## EXERCISE
Give back exactly the first lines of the entries below, through the line with "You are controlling".

## EXERCISE MATERIALS

----------------

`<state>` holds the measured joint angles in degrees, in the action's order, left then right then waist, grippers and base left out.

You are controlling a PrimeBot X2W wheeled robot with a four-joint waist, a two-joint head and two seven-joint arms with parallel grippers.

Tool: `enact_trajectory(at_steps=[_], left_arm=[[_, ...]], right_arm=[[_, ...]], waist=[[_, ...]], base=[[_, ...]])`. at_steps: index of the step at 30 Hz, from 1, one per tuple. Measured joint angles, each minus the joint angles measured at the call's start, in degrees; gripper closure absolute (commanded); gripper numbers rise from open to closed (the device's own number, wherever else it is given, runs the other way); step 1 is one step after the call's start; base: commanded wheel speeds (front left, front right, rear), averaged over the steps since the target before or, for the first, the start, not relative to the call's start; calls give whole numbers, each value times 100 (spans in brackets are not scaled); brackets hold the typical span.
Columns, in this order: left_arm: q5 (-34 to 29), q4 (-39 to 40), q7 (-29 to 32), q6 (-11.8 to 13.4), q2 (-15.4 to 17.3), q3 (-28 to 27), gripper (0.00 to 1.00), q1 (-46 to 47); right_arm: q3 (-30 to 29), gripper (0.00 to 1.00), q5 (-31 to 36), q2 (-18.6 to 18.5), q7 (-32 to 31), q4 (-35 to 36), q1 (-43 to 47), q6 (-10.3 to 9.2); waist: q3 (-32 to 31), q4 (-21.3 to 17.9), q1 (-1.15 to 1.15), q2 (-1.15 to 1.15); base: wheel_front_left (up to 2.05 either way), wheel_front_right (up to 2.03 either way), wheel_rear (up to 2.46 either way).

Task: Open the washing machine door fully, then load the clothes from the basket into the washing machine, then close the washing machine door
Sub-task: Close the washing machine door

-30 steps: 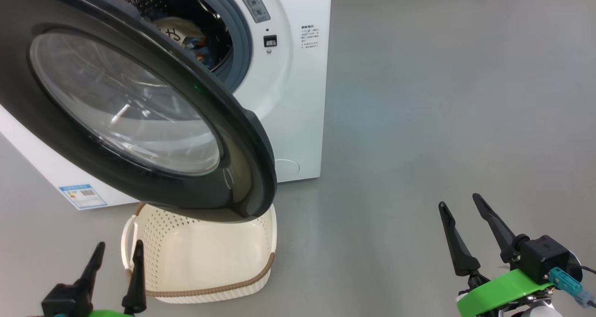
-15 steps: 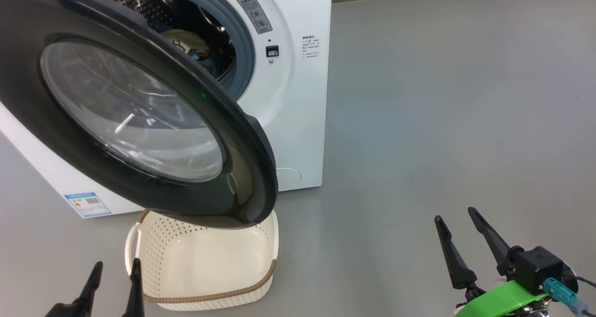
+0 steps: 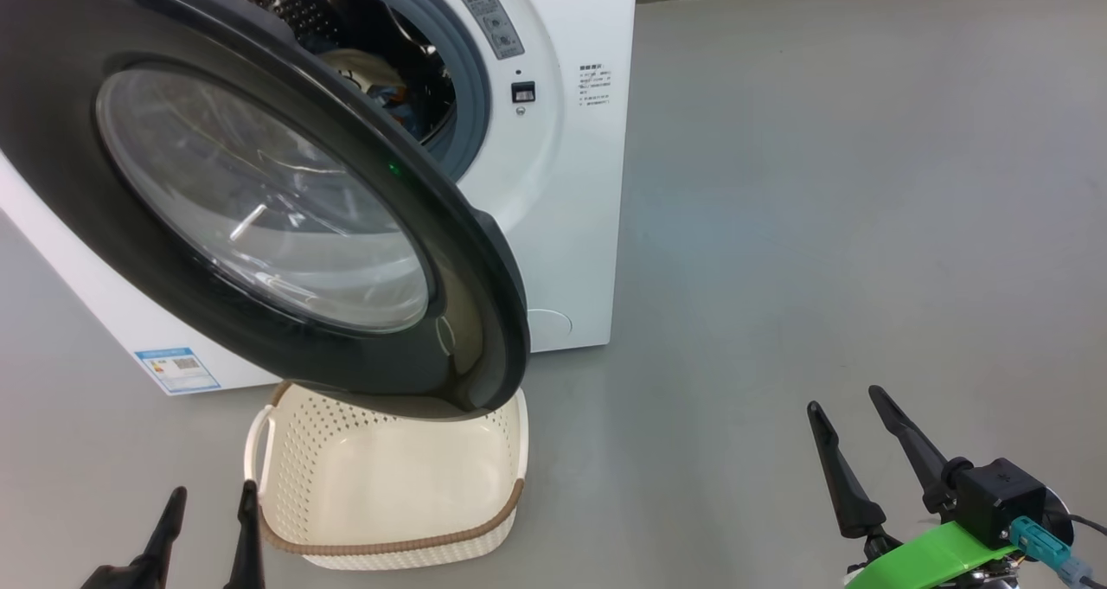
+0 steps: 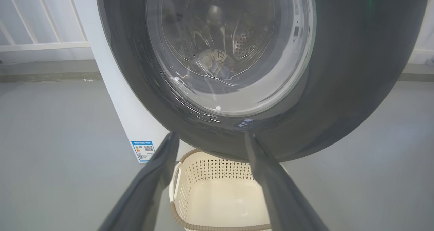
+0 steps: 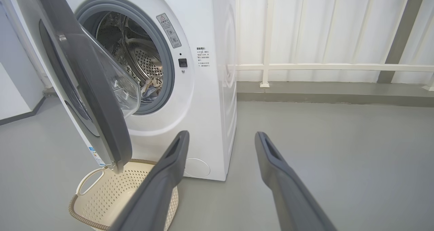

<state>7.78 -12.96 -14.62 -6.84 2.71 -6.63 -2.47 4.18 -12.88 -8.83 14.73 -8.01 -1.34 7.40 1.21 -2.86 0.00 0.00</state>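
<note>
The left gripper [image 3: 213, 490] is seen at the lower left of the head view. Its two dark fingers are parted and nothing is held between them. They are pointed up that view, just beside the near left corner of the basket [image 3: 389, 544].

The right gripper [image 3: 846, 400] is likewise spread and unloaded. It is held over the bare grey floor [image 3: 822, 226], well apart from the basket, with its fingers tilted up and slightly leftward from a green bracket [image 3: 930, 554].

The basket is set on the floor just in front of the washing machine [image 3: 575, 226], and its plain cream bottom is exposed. The washing machine door [image 3: 259, 200] is swung out from the left of the opening, and its lower black rim is seen across the basket's far part.

Inside the steel drum [image 5: 142, 59] the clothes [image 3: 374, 77] are heaped, pale cloth over blue. In the left wrist view they are glimpsed through the door's glass.
</note>
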Motion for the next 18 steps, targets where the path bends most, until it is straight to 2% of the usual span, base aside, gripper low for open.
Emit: enact_trajectory(at_steps=[14,15,16,17,18], left_arm=[[-43,22,0,-26,-29,-100,0,1],[-43,22,0,-34,-34,-103,0,1],[-44,23,0,-49,-36,-104,0,1],[-44,23,0,-49,-37,-105,0,1],[-43,23,0,-49,-37,-107,0,1]], right_arm=[[42,0,0,-12,0,-1,-1,0],[46,18,0,-15,0,-2,-1,0],[49,64,0,-15,0,-2,-1,0],[55,100,0,-19,0,-2,-1,0],[63,100,-1,-21,0,-2,-1,0]], waist=[[11,5,0,0],[17,5,0,0],[25,5,0,0],[34,5,0,0],[41,5,0,0]], base=[[0,0,0],[0,0,0],[0,0,0],[0,0,0],[0,0,0]])
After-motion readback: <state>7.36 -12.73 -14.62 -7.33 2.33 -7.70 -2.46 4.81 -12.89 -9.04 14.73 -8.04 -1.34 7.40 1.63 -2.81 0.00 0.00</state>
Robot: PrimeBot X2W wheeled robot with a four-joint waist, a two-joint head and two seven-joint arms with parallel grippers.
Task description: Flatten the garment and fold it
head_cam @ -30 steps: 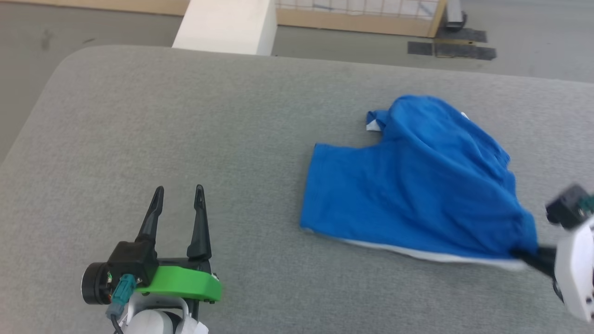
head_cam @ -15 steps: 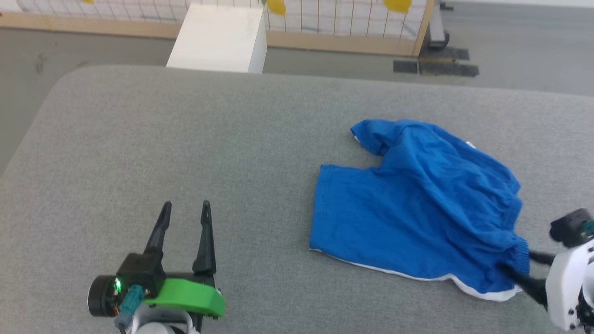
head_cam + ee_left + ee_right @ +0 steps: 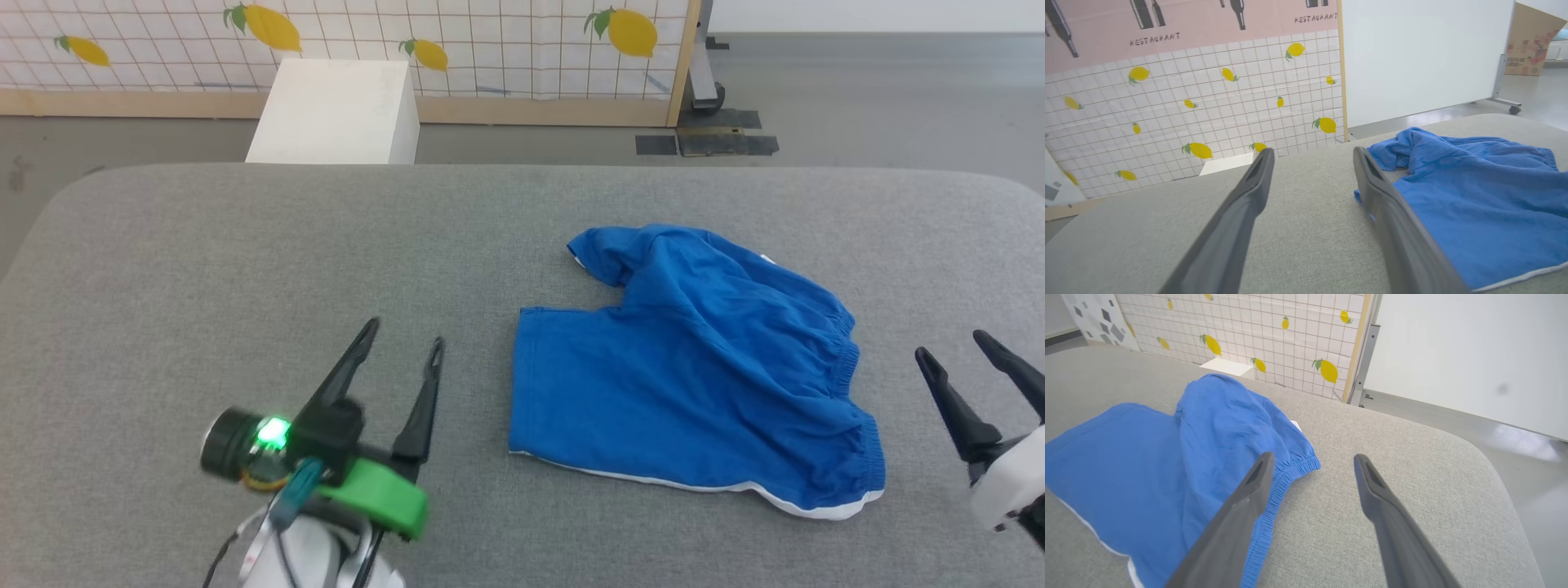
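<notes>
Blue and soft, one pair of shorts (image 3: 694, 367) lies rumpled on the grey woven pad (image 3: 245, 245), right of centre: near leg spread fairly flat with white trim along its hem, far leg bunched up, gathered elastic waistband toward my right. I have two claws, each with two long dark tapered fingers; left claw (image 3: 406, 332) near the leg hems and right claw (image 3: 950, 344) beside the waistband both gape empty, clear of the cloth.
</notes>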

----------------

## ANSWER TO THE PROBLEM
`<state>` holds the measured joint angles in degrees, in the action's order, left then right then waist, grippers and base left out.

You are controlling a PrimeBot X2W wheeled robot with a four-joint waist, a two-joint head and two seven-joint arms with parallel grippers.

The exercise calls for nothing more.